Pope Resigns: But Why? Malachy’s Prophecy Extended! Part 3

posted by Dr. Jael Ever @ 17:50 PM
February 18, 2013

    Theories now abound as to authentic reasons for the Pope Benedict’s sudden resignation.  Everything is surmised from fear of assassination, to firing by the Knights of Malta, to being overwhelmed by Church scandals, etc.  But the most viable answer could be that he fears pending legal action.

In ‘ITCCS: Pope Benedict Resigned to Avoid Arrest, Seizure of Church Wealth by Easter,’ silverdoctors.blogspot.com writes:  “ITCCS.org is reporting that Joseph Ratzinger resigned as Pope this week as a result of pending charges for criminal conspiracy to aid and protect child torture and trafficking.”

The ITCCS (International Tribunal into Crimes of Church & State) “report reveals that the organization has procured an arrest warrant from an unnamed European nation against Ratzinger, and will move to place a commercial lien against all the financial assets of Vatican, Inc effective Easter Sunday, 3/31/13 . . .”

This report says ITCCS will issue arrest warrants for Ratzinger after he resigns, and will then press charges against his successor.  Even Reuters News Services agrees this scenario is possible.  In ‘Pope Immunity: Vatican Will Protect Benedict From Sexual Abuse Prosecution,’ Phillip Pullella writes:

“Pope Benedict’s decision to live in the Vatican after he resigns will . . . offer legal protection from any attempt to prosecute him in connection with sexual abuse cases around the world, Church sources and legal experts say.  His continued presence in the Vatican is necessary, otherwise he might be defenseless. He wouldn’t have his immunity, his prerogatives, his security, if he is anywhere else.”

knowthelies.com agrees with these assessments.  That site lists ITCCS’ six-part report on Ratzinger’s pending arrest:  “European Governance issued an arrest warrant and closure and seizure of Vatican assets. This arrest warrant was to be delivered to the office of the “Holy See” in Rome . . .allowed the nation in question to detain Ratzinger as a suspect in a crime if he entered its sovereign territory.”

From its office in Brussels, ITCC adds:  “A diplomatic note was issued by the said nation’s government to the Vatican’s Secretary of State, Cardinal Tarcisio Bertone, on Monday, February 4, 2013, informing Bertone of the impending arrest warrant and inviting his office to comply. No reply to this note was received from Cardinal Bertone or his office; but six days later, Pope Benedict resigned.”
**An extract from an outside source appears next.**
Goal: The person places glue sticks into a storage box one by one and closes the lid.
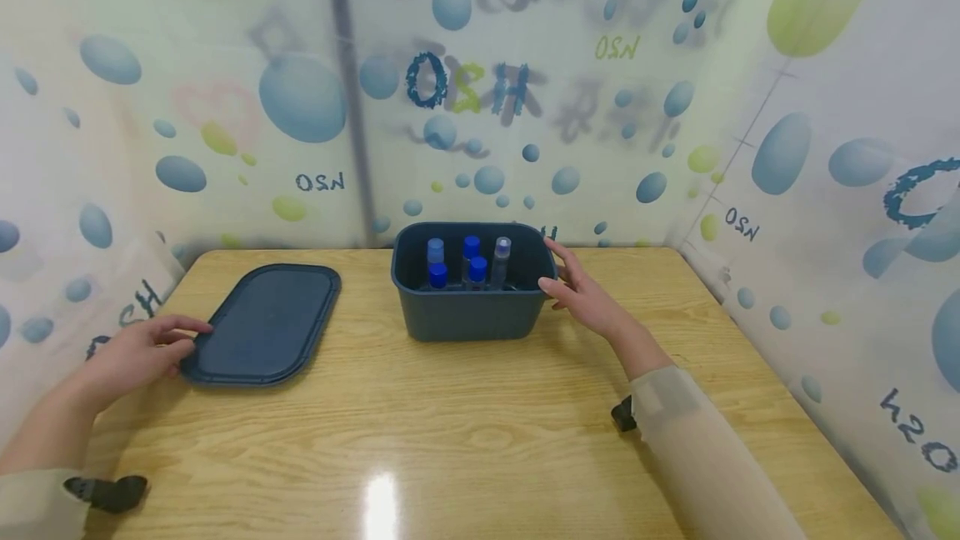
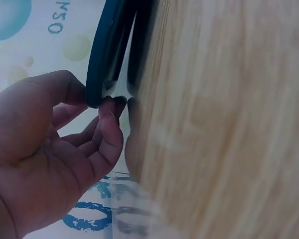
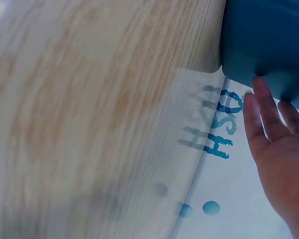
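A dark blue-grey rounded lid [image 1: 266, 323] lies on the left of the table. My left hand [image 1: 142, 354] pinches its near left corner between thumb and fingers, and in the left wrist view that lid edge [image 2: 93, 74] is raised a little off the wood. Right of the lid stands a matching plastic bin [image 1: 472, 315], open at the top. Inside are several small clear bottles, most with blue caps [image 1: 477, 267] and one with a clear cap [image 1: 502, 246]. My right hand [image 1: 588, 298] is against the bin's right side, its fingers [image 3: 269, 107] extended along the wall.
The wooden table [image 1: 465, 432] carries both things, with the bin near its back edge. Printed curtains [image 1: 480, 148] with dots and letters hang close behind and at both sides. Black straps [image 1: 108, 492] are at both wrists.
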Action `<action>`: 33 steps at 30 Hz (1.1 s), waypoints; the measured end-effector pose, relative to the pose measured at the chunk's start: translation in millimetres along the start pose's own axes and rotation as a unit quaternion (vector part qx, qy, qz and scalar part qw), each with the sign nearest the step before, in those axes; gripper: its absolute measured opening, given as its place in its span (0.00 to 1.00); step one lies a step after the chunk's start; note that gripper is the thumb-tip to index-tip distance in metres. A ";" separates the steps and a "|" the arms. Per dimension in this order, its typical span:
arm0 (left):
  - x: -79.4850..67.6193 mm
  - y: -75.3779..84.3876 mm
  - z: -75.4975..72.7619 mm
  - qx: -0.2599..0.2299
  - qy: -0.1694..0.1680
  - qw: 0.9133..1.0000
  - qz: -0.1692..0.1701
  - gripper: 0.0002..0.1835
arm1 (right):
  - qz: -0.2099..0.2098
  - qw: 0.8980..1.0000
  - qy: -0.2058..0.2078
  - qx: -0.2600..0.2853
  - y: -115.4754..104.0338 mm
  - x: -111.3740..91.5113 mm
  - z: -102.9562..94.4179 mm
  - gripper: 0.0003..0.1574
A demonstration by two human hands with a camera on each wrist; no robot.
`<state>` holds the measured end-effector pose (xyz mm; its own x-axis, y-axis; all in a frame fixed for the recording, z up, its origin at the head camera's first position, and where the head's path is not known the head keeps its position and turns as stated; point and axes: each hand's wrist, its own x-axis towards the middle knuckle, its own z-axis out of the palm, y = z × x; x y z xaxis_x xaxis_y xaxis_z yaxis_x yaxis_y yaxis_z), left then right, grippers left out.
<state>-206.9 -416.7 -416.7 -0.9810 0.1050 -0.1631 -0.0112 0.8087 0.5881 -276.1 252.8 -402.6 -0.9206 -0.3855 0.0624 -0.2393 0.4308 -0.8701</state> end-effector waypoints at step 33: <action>-3.1 53.8 -4.2 -0.126 0.029 0.991 0.044 0.36 | 0.002 1.000 0.002 0.008 1.1 -0.5 1.5 0.48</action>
<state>-205.3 -376.0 -381.2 -0.9897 0.1292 -0.0620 0.0330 0.6267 0.7786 -275.4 252.2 -404.4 -0.9225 -0.3810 0.0615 -0.2316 0.4191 -0.8779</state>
On charges of child abuse, Anne Barrett Doyle of BishopAccountability.org, writes:  “Joseph Ratzinger leaves the papacy having failed to achieve what should have been his job one: to rectify the incalculable harm done to the hundreds of thousands of children sexually abused by Catholic priests. He leaves hundreds of culpable bishops in power and a culture of secrecy intact.”

To be held guilty by various interested persons and groups is one thing, but to be legally charged with criminal activities is another.  As Christian mystery fiction so often illustrates so often, even those who consider themselves to be to very ‘holy’ should understand:  “The LORD is slow to anger, and great in power, and will not at all acquit the wicked (Nahum 1: 3).”